What to produce —
From the entries that follow, copy exactly the lines beginning at the line holding "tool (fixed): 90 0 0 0" and continuing through the line holding "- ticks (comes".

Information supplied —
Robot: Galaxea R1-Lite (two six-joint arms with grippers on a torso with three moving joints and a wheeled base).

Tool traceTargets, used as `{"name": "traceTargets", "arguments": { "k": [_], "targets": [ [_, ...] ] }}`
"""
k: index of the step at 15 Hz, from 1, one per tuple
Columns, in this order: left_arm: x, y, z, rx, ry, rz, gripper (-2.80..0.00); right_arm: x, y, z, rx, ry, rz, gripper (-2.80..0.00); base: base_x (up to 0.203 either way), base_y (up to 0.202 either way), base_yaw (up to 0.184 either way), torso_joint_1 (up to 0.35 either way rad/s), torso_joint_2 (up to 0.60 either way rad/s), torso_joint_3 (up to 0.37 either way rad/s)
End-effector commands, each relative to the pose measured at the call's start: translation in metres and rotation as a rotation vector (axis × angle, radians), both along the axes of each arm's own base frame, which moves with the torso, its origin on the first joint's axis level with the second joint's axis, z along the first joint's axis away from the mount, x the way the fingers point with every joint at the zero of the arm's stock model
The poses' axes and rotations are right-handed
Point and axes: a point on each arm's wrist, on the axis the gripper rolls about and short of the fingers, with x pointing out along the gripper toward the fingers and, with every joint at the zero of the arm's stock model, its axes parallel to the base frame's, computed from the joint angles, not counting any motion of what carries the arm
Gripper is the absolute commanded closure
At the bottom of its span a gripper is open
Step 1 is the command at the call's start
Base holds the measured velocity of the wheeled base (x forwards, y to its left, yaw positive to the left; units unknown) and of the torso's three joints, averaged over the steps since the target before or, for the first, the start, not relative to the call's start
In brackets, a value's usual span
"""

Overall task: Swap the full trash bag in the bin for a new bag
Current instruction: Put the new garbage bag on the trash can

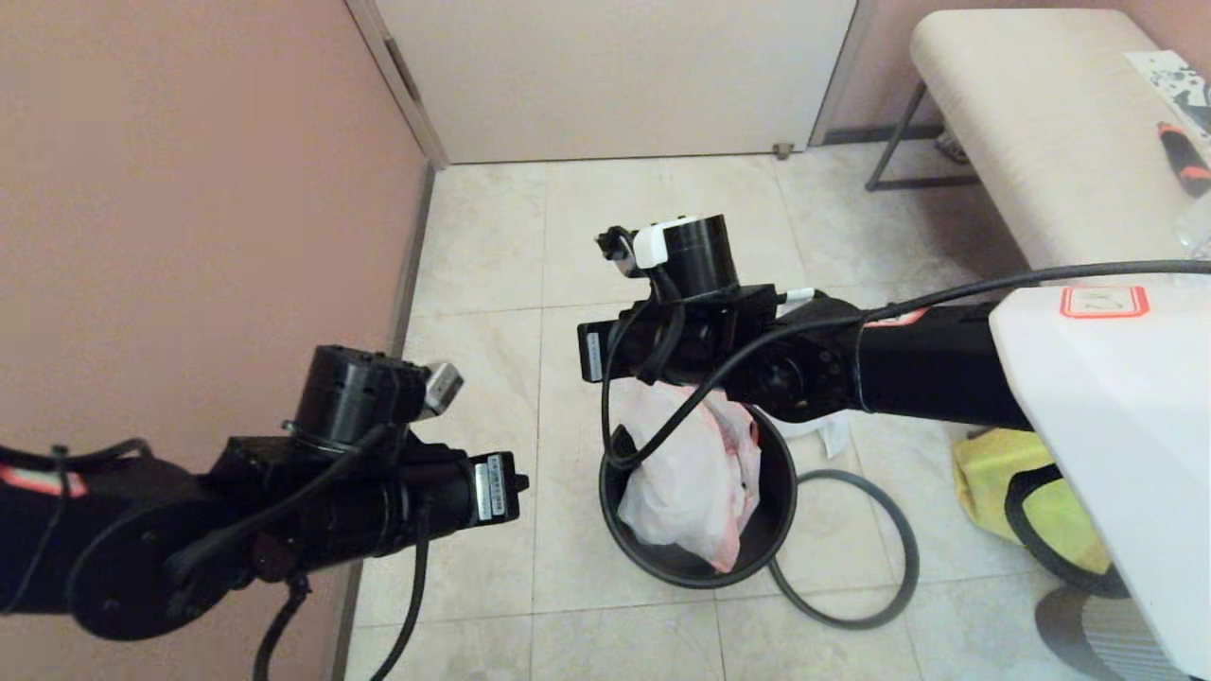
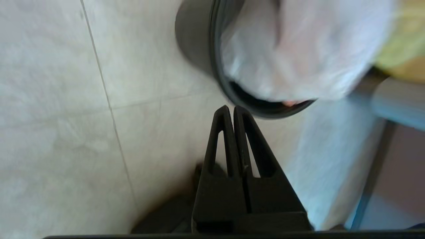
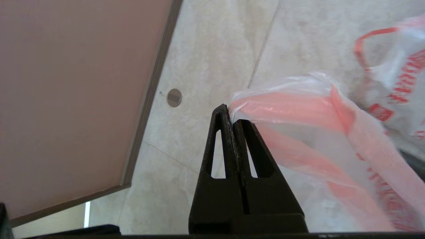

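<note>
The black bin [image 1: 662, 558] stands on the tiled floor, and its grey hoop [image 1: 885, 586] lies loose on the floor beside it. My right gripper [image 3: 230, 114] is above the bin, shut on the pink-orange edge of the new bag [image 3: 298, 109]. This milky-white new bag [image 1: 695, 482] hangs down into the bin. The full trash bag [image 3: 401, 76], with red print and an orange loop, lies beyond it on the floor. My left gripper [image 2: 231, 109] is shut and empty, hovering left of the bin [image 2: 196, 39].
A yellow tote [image 1: 1022, 492] lies on the floor right of the bin. A padded bench [image 1: 1041, 123] stands at the back right, a closed door [image 1: 615, 76] at the back, and a pink wall [image 1: 189, 189] close on the left.
</note>
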Motion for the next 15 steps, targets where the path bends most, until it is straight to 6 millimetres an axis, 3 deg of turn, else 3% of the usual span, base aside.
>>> {"name": "traceTargets", "arguments": {
  "k": [1, 4, 7, 9, 10, 13, 15],
  "targets": [
    [-0.009, 0.009, 0.017, -0.038, -0.056, 0.016, 0.00, -0.015, 0.010, 0.007, 0.008, -0.010, 0.024, 0.00, 0.000, 0.000, 0.000, 0.000, 0.00, 0.000],
    [-0.017, 0.012, 0.024, -0.059, -0.075, 0.009, 0.00, -0.051, 0.002, 0.042, 0.023, 0.047, 0.044, 0.00, 0.000, 0.000, 0.000, 0.000, 0.00, 0.000],
    [-0.023, 0.014, 0.025, -0.071, -0.078, 0.007, 0.00, -0.073, -0.019, 0.034, -0.195, 0.221, -0.067, 0.00, 0.000, 0.000, 0.000, 0.000, 0.00, 0.000],
    [-0.031, 0.015, 0.031, -0.086, -0.098, -0.006, 0.00, -0.072, -0.025, 0.028, -0.261, 0.231, -0.142, 0.00, 0.000, 0.000, 0.000, 0.000, 0.00, 0.000],
    [-0.032, 0.016, 0.032, -0.088, -0.102, -0.006, 0.00, -0.071, -0.023, 0.026, -0.278, 0.219, -0.139, -2.80, 0.000, 0.000, 0.000, 0.000, 0.00, 0.000],
    [-0.032, 0.016, 0.032, -0.089, -0.104, -0.006, 0.00, -0.061, -0.010, 0.011, -0.349, 0.139, -0.153, -2.80, 0.000, 0.000, 0.000, 0.000, 0.00, 0.000],
    [-0.032, 0.015, 0.032, -0.088, -0.101, -0.008, 0.00, -0.077, -0.020, 0.033, -0.315, 0.118, -0.141, -2.80, 0.000, 0.000, 0.000, 0.000, 0.00, 0.000]
  ]
}}
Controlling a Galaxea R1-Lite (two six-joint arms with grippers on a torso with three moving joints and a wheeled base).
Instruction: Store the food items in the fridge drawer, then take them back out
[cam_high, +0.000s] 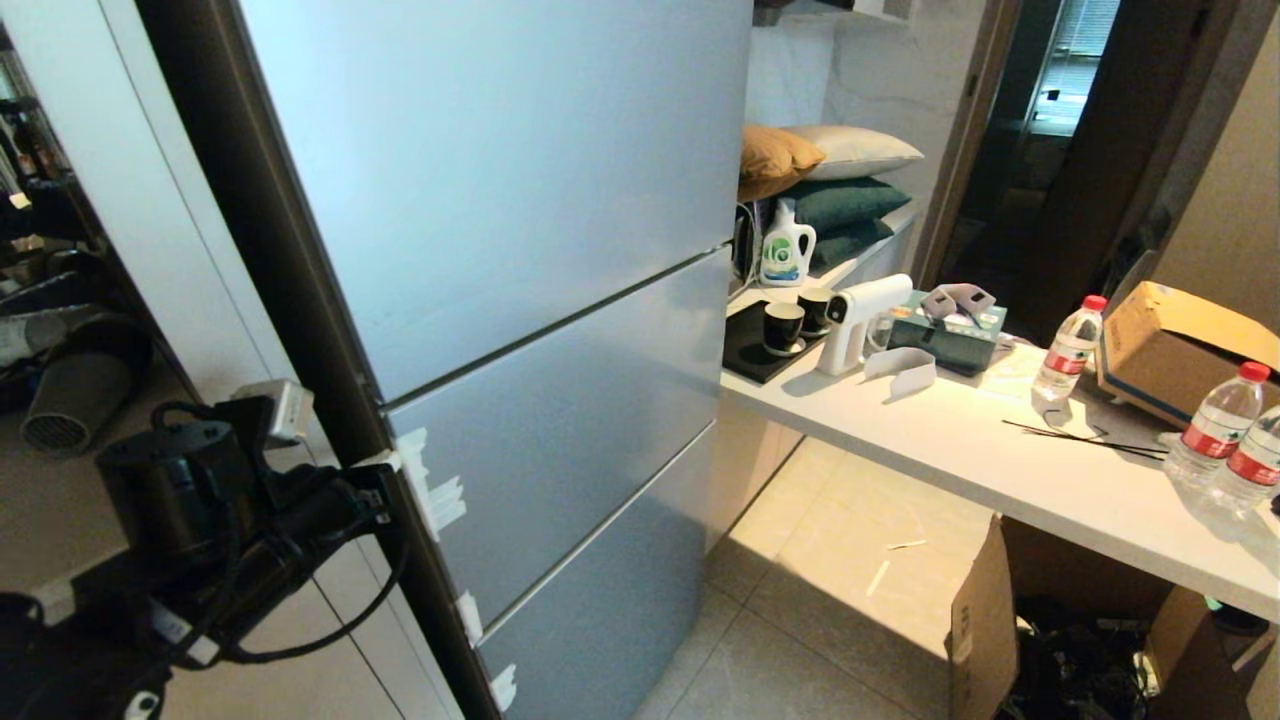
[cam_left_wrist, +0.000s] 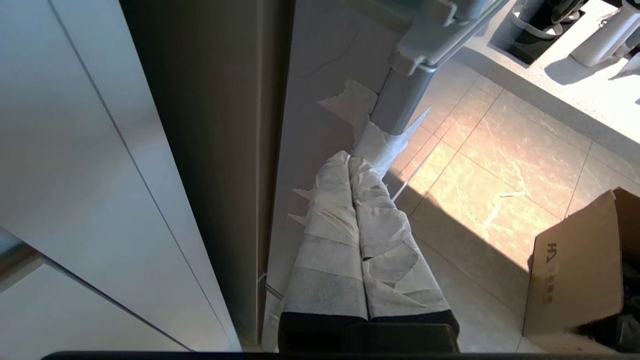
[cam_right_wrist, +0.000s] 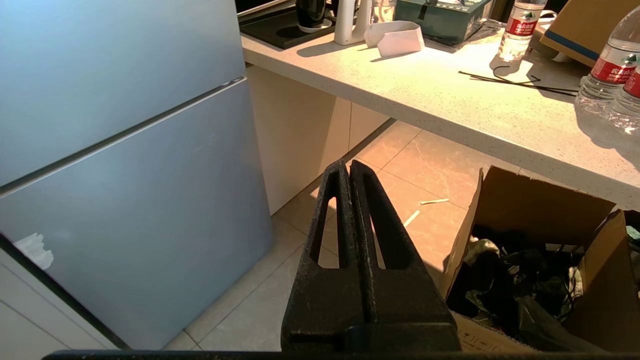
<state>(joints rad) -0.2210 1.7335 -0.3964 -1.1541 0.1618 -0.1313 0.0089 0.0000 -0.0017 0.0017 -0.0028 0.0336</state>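
Note:
The fridge drawer (cam_high: 560, 440) is the middle silver-blue front and sits flush with the fronts above and below. White tape scraps (cam_high: 440, 500) cling to its left edge. My left gripper (cam_left_wrist: 350, 159) has tape-wrapped fingers pressed together, holding nothing. Its tips rest at the drawer's taped side edge (cam_left_wrist: 400, 100), along the fridge's side wall. In the head view the left arm (cam_high: 200, 500) reaches in from the left to that edge. My right gripper (cam_right_wrist: 346, 167) hangs shut and empty over the floor, to the right of the fridge. The food items are out of view.
A white counter (cam_high: 960, 440) stands right of the fridge with water bottles (cam_high: 1068, 350), a white spray gun (cam_high: 850, 320), black cups on a tray (cam_high: 785, 325) and a cardboard box (cam_high: 1180, 345). An open carton (cam_high: 985, 620) sits on the tiled floor below. White cabinet panels (cam_left_wrist: 75, 150) flank the fridge's left.

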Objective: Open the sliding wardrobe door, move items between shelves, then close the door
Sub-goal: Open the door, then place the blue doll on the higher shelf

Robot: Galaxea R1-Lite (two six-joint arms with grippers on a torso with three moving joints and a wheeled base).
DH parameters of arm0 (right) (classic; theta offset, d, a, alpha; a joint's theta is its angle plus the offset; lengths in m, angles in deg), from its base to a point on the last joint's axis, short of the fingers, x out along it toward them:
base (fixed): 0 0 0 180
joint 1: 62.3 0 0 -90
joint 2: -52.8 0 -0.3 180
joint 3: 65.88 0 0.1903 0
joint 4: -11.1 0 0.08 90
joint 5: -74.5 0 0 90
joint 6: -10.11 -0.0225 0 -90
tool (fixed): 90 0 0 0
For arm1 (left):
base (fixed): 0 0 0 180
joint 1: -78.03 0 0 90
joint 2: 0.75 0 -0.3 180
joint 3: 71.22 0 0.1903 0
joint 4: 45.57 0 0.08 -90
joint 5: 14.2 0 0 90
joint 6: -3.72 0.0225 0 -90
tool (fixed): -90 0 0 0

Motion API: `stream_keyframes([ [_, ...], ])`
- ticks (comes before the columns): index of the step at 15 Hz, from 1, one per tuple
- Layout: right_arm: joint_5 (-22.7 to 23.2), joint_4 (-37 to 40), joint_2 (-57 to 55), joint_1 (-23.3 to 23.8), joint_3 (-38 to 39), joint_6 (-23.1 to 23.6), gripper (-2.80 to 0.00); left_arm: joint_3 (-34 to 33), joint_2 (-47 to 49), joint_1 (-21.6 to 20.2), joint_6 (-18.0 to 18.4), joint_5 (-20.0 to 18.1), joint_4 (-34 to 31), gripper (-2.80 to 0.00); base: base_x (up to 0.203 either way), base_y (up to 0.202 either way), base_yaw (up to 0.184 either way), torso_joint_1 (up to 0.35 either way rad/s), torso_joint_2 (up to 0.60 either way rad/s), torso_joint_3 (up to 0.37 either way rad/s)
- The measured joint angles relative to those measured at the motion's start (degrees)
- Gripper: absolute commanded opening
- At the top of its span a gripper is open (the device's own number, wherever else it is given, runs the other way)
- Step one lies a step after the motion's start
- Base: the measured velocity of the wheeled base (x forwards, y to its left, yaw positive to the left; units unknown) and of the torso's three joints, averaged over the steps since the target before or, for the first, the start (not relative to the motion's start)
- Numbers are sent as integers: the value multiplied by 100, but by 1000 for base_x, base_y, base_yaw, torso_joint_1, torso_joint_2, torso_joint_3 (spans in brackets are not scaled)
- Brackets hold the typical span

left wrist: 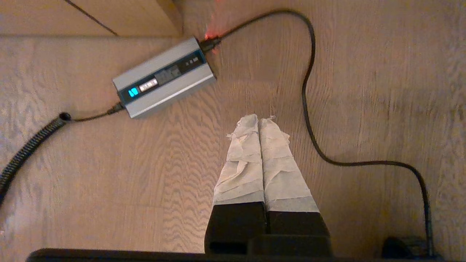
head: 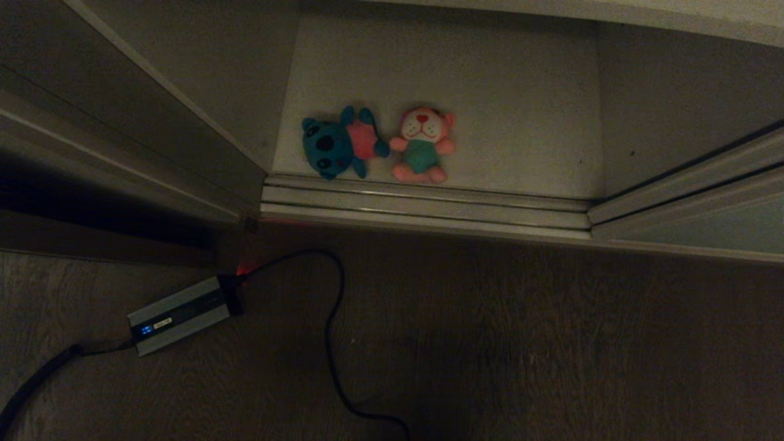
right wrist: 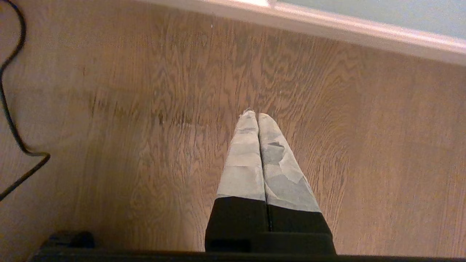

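The blue plush toy (head: 335,147) and pink plush toy (head: 422,147) lie touching on the bottom shelf (head: 520,104), just behind the door track (head: 422,208); my left gripper (left wrist: 259,120) and right gripper (right wrist: 257,115) hang over the wooden floor (right wrist: 145,127), fingers pressed together, empty; a grey power box (left wrist: 164,77) lies near the left.

- The wardrobe stands open in the middle; the way onto the bottom shelf (head: 490,92) is free between the left wall (head: 202,79) and the door (head: 704,214) at the right.
- Track rails (head: 422,205) form a low sill across the opening.
- Two toys, blue (head: 337,146) and pink (head: 424,146), lie touching just behind the rails, left of centre; the shelf's right half and back are bare.
- On the floor (head: 551,343) a charger (head: 180,313) and its cable (head: 334,318) lie at the left; the right side is free.
- Both grippers, left (left wrist: 259,120) and right (right wrist: 256,116), hang above the floor, fingers pressed together.
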Motion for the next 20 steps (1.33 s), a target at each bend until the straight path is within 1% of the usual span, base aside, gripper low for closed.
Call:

Reply to the exercise —
tool (fixed): 90 0 0 0
For arm1 (left):
base (fixed): 0 0 0 180
joint 1: -78.03 0 0 90
joint 2: 0.75 0 -0.3 180
joint 3: 71.22 0 0.1903 0
joint 4: 45.57 0 0.08 -90
joint 5: 14.2 0 0 90
joint 6: -3.72 0.0225 0 -90
tool (fixed): -90 0 0 0

Motion API: `stream_keyframes([ [_, ...], ])`
- ticks (comes before the columns): index of the step at 15 Hz, from 1, one per tuple

No more is needed to finish this exercise.